- THE PROBLEM -
Below are some entries. Repeat exactly the lines from the one with "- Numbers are" through the one with "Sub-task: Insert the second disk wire", and only those.

──────────────────────────────

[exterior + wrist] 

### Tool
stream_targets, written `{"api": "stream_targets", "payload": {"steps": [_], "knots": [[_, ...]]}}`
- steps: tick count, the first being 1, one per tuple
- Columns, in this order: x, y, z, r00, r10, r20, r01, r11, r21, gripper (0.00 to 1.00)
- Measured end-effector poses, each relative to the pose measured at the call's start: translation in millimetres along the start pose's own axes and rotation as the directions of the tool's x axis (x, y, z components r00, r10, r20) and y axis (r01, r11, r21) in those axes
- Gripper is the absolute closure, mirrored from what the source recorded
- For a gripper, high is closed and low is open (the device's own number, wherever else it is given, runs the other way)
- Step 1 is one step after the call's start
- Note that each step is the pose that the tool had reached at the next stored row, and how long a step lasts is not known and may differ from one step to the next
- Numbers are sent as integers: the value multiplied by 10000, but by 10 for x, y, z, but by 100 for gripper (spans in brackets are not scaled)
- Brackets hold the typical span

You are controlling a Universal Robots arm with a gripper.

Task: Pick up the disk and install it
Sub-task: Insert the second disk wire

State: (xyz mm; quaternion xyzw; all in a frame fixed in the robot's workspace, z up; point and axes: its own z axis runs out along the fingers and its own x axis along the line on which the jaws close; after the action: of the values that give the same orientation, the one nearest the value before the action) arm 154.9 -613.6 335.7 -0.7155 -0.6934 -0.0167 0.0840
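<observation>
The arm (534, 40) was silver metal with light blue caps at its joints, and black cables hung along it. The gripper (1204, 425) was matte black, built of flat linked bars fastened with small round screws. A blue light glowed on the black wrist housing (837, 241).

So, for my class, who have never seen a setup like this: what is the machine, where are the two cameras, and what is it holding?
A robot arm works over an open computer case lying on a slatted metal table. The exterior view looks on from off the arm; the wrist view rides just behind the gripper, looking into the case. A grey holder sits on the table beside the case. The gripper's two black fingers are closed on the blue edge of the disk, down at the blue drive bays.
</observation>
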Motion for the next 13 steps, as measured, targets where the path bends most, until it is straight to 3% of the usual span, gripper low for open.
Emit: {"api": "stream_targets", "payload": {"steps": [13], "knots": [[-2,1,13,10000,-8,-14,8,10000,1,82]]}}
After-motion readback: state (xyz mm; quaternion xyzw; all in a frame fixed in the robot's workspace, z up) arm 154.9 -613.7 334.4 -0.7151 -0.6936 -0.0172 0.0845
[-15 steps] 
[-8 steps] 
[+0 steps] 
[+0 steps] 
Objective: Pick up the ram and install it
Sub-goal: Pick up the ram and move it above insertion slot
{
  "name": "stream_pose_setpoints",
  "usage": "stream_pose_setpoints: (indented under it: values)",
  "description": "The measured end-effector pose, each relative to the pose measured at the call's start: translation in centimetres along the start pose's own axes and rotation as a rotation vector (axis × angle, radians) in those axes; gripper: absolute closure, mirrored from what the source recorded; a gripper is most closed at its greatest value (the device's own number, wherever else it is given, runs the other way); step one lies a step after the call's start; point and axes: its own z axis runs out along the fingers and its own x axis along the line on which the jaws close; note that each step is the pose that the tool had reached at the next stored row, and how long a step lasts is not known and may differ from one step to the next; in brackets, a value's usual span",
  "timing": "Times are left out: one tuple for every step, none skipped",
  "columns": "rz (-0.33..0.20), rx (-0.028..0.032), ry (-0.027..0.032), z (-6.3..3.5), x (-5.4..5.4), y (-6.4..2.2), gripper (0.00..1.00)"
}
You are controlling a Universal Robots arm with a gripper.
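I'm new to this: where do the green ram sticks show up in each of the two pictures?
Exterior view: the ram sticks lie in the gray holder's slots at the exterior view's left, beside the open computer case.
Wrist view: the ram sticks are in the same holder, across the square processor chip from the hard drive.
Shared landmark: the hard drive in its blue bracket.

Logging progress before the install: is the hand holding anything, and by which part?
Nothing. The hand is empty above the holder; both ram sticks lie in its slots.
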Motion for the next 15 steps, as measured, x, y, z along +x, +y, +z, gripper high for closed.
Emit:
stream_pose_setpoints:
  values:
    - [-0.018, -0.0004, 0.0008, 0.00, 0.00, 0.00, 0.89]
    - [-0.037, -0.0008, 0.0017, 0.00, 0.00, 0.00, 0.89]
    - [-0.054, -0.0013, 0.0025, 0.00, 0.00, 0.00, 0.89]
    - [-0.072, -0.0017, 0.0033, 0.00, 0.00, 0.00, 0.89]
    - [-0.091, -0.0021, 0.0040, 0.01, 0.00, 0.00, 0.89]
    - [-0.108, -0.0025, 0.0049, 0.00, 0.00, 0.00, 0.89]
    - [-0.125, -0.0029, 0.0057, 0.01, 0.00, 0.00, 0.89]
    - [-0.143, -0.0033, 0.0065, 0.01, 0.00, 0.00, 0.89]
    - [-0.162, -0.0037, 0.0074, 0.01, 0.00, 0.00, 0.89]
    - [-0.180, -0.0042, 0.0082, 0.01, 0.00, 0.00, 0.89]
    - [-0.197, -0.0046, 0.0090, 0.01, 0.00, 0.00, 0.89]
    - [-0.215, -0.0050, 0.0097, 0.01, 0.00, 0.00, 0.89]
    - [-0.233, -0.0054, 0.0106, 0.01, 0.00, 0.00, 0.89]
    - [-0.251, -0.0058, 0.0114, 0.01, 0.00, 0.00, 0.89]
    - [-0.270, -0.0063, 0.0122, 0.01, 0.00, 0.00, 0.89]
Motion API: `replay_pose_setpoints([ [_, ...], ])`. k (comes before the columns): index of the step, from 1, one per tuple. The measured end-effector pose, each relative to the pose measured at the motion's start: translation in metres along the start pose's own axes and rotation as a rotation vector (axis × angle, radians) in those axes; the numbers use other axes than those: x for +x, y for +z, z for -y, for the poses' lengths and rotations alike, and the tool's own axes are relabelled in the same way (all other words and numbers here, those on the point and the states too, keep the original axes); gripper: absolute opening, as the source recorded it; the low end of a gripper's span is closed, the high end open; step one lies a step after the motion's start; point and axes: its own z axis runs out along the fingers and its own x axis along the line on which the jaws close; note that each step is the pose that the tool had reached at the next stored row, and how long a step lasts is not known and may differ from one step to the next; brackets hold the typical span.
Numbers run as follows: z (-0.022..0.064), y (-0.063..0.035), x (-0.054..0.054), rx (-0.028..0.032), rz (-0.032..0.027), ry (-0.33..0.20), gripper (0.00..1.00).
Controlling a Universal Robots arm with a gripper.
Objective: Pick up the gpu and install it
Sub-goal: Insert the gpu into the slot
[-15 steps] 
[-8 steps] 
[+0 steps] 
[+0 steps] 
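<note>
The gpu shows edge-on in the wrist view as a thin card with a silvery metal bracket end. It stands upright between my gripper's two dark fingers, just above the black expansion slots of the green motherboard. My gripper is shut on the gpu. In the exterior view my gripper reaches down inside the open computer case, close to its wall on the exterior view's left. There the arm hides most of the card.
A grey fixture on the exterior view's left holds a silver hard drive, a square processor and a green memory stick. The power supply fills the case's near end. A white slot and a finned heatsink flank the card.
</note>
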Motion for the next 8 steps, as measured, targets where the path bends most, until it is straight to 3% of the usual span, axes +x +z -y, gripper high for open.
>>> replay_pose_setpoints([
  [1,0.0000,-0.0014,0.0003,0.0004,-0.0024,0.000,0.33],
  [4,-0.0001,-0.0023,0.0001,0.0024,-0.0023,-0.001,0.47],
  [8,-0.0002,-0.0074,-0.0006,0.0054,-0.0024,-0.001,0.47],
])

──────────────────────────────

- THE ANSWER -
- Numbers are sent as integers: the value multiplied by 10000, but by 10 for x, y, z, but by 100 for gripper (spans in brackets are not scaled)
- Brackets hold the typical span

You are controlling a Universal Robots arm with a gripper.

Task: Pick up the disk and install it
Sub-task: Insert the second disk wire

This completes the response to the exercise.